Changes in environmental requirements related to greenhouse gas emissions and climate change may negatively impact demand for our products and services. For example, oil and natural gas E&P may decline as a result of environmental requirements, including land use policies responsive to environmental concerns. Federal, state, and local agencies have been evaluating climate-related legislation and other regulatory initiatives that would restrict emissions of greenhouse gases in areas in which we conduct business. Because our business depends on the level of activity in the oil and natural gas industry, existing or future laws and regulations related to greenhouse gases and climate change, including incentives to conserve energy or use alternative energy sources, could have a negative impact on our business if such laws or regulations reduce demand for oil and natural gas. Likewise, such restrictions may result in additional compliance obligations with respect to the release, capture, sequestration, and use of greenhouse gasses that could have a material adverse effect on our business, results of operations, prospects, and financial condition. Finally, most scientists have concluded that increasing concentrations of greenhouse gases in the Earth’s atmosphere may produce climate changes that could have significant physical effects, such as increased frequency and severity of storms, droughts, floods, and other climatic events; if such effects were to occur, they could have an adverse impact on our operations.

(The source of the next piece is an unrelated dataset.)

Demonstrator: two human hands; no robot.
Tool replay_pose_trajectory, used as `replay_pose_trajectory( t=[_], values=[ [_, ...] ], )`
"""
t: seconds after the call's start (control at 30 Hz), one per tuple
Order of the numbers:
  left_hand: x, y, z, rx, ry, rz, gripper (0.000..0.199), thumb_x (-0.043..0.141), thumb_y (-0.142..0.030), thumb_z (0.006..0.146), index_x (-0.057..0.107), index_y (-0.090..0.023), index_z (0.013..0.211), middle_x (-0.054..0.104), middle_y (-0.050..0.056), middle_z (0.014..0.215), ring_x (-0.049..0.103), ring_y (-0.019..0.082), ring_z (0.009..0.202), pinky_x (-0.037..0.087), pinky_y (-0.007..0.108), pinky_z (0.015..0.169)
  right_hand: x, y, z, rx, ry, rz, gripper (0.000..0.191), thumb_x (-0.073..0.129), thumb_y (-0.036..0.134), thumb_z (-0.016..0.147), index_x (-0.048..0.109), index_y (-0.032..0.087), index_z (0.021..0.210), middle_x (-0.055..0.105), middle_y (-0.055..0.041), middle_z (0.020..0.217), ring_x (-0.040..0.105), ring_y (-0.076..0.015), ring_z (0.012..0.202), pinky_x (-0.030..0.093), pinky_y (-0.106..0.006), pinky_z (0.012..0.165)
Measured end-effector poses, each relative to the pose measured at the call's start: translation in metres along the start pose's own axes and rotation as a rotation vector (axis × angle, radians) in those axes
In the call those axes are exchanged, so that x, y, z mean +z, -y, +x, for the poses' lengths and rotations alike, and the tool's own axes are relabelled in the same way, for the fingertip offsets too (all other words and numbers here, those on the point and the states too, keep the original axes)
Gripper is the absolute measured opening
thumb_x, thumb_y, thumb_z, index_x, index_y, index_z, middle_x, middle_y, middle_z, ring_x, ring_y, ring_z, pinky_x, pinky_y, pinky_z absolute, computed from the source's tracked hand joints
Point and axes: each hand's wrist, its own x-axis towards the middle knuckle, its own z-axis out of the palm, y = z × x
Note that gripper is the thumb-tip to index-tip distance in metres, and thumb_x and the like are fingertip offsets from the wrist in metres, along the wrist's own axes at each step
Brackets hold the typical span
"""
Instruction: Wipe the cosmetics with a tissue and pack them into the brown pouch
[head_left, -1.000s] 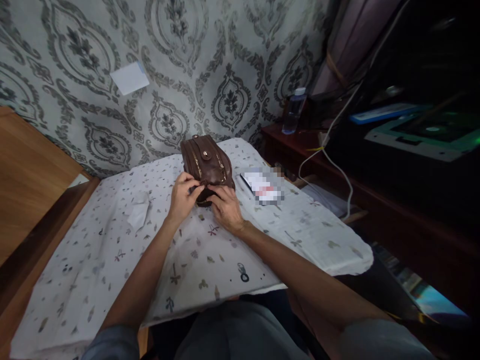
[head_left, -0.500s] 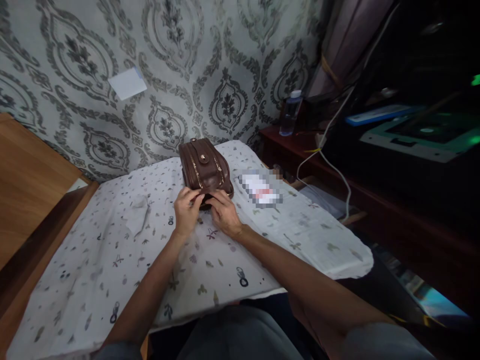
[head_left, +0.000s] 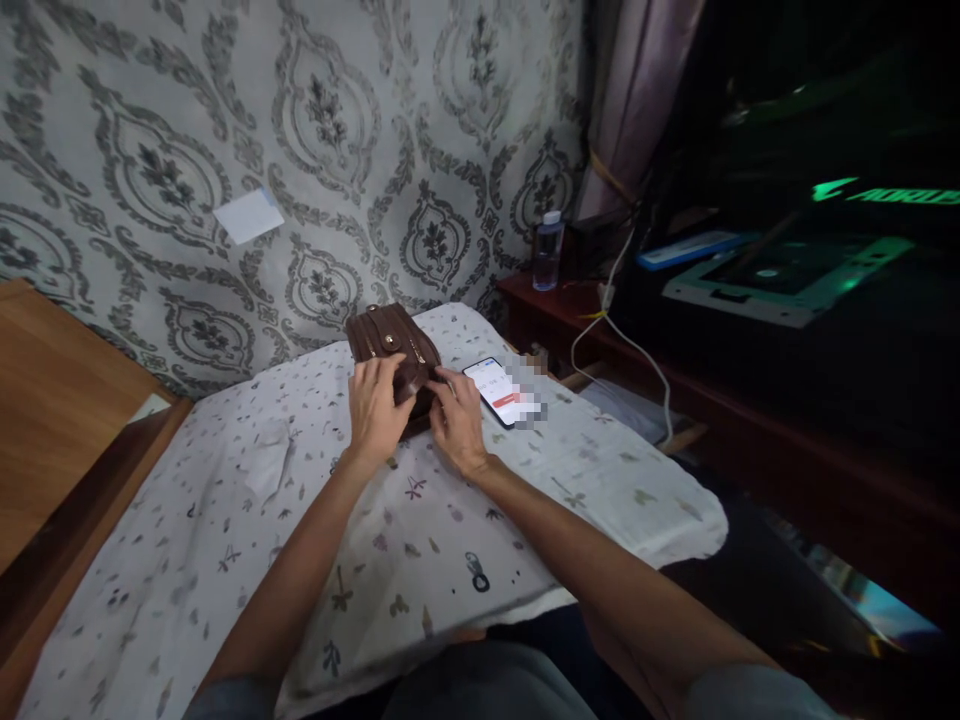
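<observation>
A brown leather handbag [head_left: 390, 341] with gold zips and a round gold clasp lies on the bed, close to the patterned wall. My left hand [head_left: 373, 415] is over its near left part, the fingers curved on the leather and the thumb held apart from them. At the bag's near right edge, my right hand [head_left: 459, 425] has thumb and fingers closed on the brown leather. Both hands hide much of the bag's near end. Just right of my right hand lies a lit phone [head_left: 491, 385], partly blurred out.
A crumpled white tissue [head_left: 268, 465] lies left on the printed sheet [head_left: 405, 580]. On the dark red desk [head_left: 517, 288] stands a clear bottle [head_left: 548, 255], with a white cable [head_left: 660, 375] hanging nearby. A wooden board [head_left: 75, 410] borders the bed's left side.
My left hand has left its pinch at the bag's near edge and moved up over the front, fingers wider apart. My right hand has shifted slightly up and right. The view has turned slightly right.
</observation>
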Motion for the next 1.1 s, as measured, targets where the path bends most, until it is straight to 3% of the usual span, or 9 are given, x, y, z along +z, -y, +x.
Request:
replay_pose_trajectory(
  t=[0.1, 0.27, 0.37, 0.5, 0.73, 1.1],
  values=[
    [0.005, -0.004, 0.021, 0.023, 0.058, 0.036, 0.036, 0.067, -0.016, 0.084, 0.064, -0.024, 0.119, 0.063, 0.010, 0.109, 0.052, 0.033, 0.107, 0.042, 0.045, 0.090, 0.005, 0.002, -0.005, -0.017, 0.104, -0.047, 0.049, 0.047, 0.007, 0.084, 0.059, 0.017, 0.130, 0.051, -0.0174, 0.141, 0.047, -0.0323, 0.125, 0.045, -0.050, 0.099],
    [0.013, 0.002, 0.039, 0.020, 0.081, 0.005, 0.003, 0.069, -0.020, 0.085, 0.067, -0.022, 0.085, 0.064, 0.008, 0.094, 0.054, 0.029, 0.094, 0.043, 0.042, 0.085, 0.008, 0.003, -0.008, 0.001, 0.133, -0.113, 0.056, 0.048, 0.008, 0.083, 0.056, 0.016, 0.138, 0.040, -0.0205, 0.150, 0.038, -0.0355, 0.134, 0.040, -0.056, 0.105],
    [0.017, 0.008, 0.041, -0.045, 0.053, -0.075, 0.014, 0.070, -0.022, 0.085, 0.062, -0.020, 0.073, 0.064, 0.007, 0.088, 0.056, 0.027, 0.091, 0.043, 0.040, 0.085, 0.007, 0.004, -0.006, 0.010, 0.162, -0.149, 0.061, 0.051, 0.007, 0.082, 0.053, 0.019, 0.142, 0.039, -0.0193, 0.153, 0.037, -0.0359, 0.136, 0.039, -0.057, 0.106],
    [0.022, 0.011, 0.041, -0.110, 0.010, -0.155, 0.014, 0.070, -0.021, 0.082, 0.061, -0.020, 0.072, 0.066, 0.005, 0.082, 0.059, 0.024, 0.088, 0.045, 0.037, 0.084, 0.003, 0.008, -0.003, 0.037, 0.212, -0.205, 0.063, 0.053, 0.010, 0.083, 0.051, 0.019, 0.145, 0.041, -0.0185, 0.154, 0.038, -0.0354, 0.136, 0.037, -0.055, 0.106],
    [0.023, 0.013, 0.042, -0.207, 0.041, -0.206, 0.007, 0.069, -0.020, 0.081, 0.065, -0.019, 0.075, 0.069, 0.003, 0.079, 0.063, 0.020, 0.077, 0.047, 0.032, 0.076, -0.003, 0.012, 0.002, 0.062, 0.298, -0.253, 0.059, 0.052, 0.013, 0.088, 0.051, 0.019, 0.146, 0.043, -0.0147, 0.155, 0.037, -0.0316, 0.138, 0.033, -0.050, 0.110],
    [0.019, 0.013, 0.037, -0.090, 0.064, -0.180, 0.009, 0.070, -0.021, 0.082, 0.064, -0.019, 0.075, 0.071, 0.003, 0.082, 0.065, 0.023, 0.085, 0.046, 0.035, 0.081, -0.005, 0.012, 0.003, 0.062, 0.314, -0.251, 0.053, 0.051, 0.014, 0.090, 0.054, 0.018, 0.143, 0.048, -0.0125, 0.153, 0.037, -0.0325, 0.136, 0.030, -0.051, 0.109]
  ],
)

Studies by either state or federal agencies demonstrating a correlation between earthquakes and oil and natural gas activities could result in increased regulatory and operational burdens.
In light of concerns about seismic activity being triggered by the injection of produced waters into underground wells, certain regulators are also considering additional requirements related to seismic safety for hydraulic fracturing activities. A 2015 U.S. Geological Survey report identified eight states, including Texas, with areas of increased rates of induced seismicity that could be attributed to fluid injection or oil and gas extraction. Any regulation that restricts the ability of our customers to dispose of produced waters or increases their cost of doing business could cause them to curtail operation, which in turn could decrease demand for our products and services and have a material adverse effect on our business.
A portion of our revenue is derived from sales to customers outside of the United States, which exposes us to risks inherent in doing business internationally.
As a result of the Magnum Acquisition, a greater percentage of our revenue is derived from sales to customers outside of the United States. In 2018, Magnum derived 38.7% of its revenue from sales to customers outside of the United States. Sales to customers in countries other than the United States are subject to various risks, including:
volatility in political, social, and economic conditions;
social unrest, acts of terrorism, war, or other armed conflicts;
confiscatory taxation or other adverse tax policies;
deprivation of contract rights;
trade and economic sanctions or other restrictions imposed by the European Union, the United States, or other countries;
exposure under the U.S. Foreign Corrupt Practices Act (the “FCPA”) or similar legislation, as discussed in the below risk factor; and
currency exchange controls.
We are subject to complex U.S. and foreign laws and regulations governing anti-corruption and export controls and economic sanctions.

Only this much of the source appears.